WHAT YOU HAVE TO DO:
Going through the lines below, tally those that include "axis", and give only the number.

SOURCE DATA:
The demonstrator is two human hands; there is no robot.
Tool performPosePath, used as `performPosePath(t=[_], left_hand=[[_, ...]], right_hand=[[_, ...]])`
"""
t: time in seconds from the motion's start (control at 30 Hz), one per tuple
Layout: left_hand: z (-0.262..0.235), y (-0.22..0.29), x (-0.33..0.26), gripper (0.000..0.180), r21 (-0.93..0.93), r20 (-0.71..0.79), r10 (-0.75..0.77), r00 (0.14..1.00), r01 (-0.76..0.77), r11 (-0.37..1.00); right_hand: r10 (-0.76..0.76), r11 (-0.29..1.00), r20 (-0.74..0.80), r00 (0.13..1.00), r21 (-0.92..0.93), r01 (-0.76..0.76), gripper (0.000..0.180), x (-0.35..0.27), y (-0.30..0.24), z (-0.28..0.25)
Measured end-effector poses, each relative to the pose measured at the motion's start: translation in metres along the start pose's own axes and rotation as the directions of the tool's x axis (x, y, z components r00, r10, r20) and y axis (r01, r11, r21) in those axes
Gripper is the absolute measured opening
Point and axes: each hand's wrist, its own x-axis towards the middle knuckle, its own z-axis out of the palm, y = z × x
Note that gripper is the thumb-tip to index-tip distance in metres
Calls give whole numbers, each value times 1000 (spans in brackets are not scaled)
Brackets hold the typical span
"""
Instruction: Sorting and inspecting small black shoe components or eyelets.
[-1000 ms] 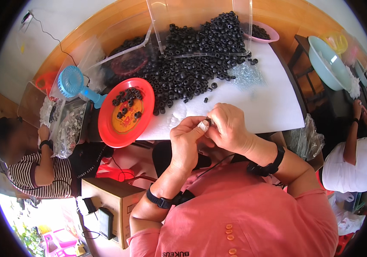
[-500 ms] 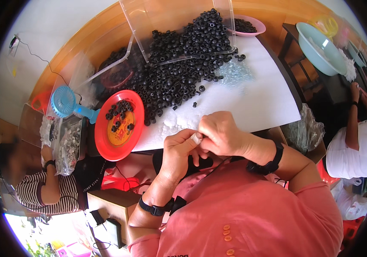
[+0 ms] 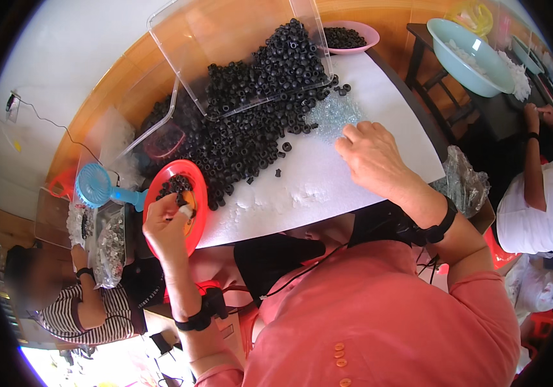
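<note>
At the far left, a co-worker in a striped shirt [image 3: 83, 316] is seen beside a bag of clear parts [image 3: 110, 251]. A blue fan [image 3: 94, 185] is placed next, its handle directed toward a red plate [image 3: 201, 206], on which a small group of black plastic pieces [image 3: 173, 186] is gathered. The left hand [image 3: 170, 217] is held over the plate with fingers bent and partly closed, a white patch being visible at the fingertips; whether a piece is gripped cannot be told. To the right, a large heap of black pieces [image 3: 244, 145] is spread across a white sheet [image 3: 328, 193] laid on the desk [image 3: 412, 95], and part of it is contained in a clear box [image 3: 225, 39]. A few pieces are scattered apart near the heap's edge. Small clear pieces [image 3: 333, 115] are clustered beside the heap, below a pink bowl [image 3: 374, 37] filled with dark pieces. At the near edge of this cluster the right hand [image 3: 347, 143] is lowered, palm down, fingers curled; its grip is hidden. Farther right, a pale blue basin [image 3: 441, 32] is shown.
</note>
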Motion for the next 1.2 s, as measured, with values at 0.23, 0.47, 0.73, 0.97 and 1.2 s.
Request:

RESULT OF THE EXERCISE:
2